The Folly Island Treasure
The ghost of Blackbeard the pirate has been seen out at Folly Island, South Carolina, many times, possibly connected with this spine-tingling tale regarding treasure on the island.
During the Civil War, Union troops landed on Folly Island while preparing an assault on the nearby town of Charleston. Soldiers were sent around the island to ensure that all civilian residents had vacated the island; one young officer, reportedly named Yokum, came across an old black woman and a child living in a run-down shack. The woman refused to leave the house, as she had grown up in it, and began telling Yokum stories about the area. He wasn’t interested until the old woman mentioned treasure buried nearby.
According to the old woman, pirates had buried six chests full of gold and silver coins (likely doubloons and pieces of eight) between two oak trees. After the chests were lowered into the hole, the pirate captain stabbed one of his crew and tossed the body into the hole. The pirates covered the pit and sailed away. The old woman insisted that the treasure was guarded by the ghost of the pirate buried with the gold.

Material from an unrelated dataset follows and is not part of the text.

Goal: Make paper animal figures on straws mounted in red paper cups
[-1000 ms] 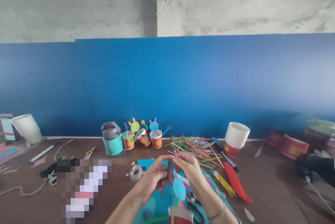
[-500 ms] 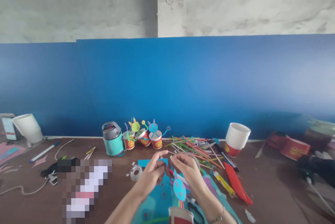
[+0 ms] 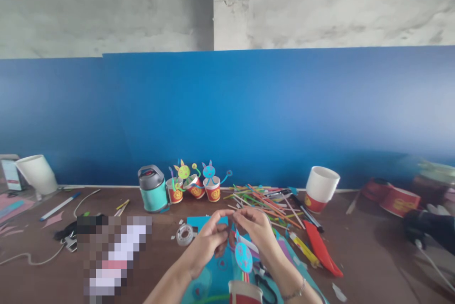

Yokum helped the old woman and the child off the island, then returned with his friend Hatcher to look for the treasure that night. As they dug, the tops of the trees began swaying as if in a high wind; the deeper the dug, the higher the wind rose, until the wind-blown sand began scratching their faces. Flashes of light began to appear, with greater frequency as the hole grew deeper. Finally there came a long flash, that made the night “bright as noon,” and Yokum and Hatcher saw that they were not alone. The dark form of a pirate stood behind them; the two men dropped their tools and escaped across the dunes, swearing never to tell anyone what had happened. The coins have never been found.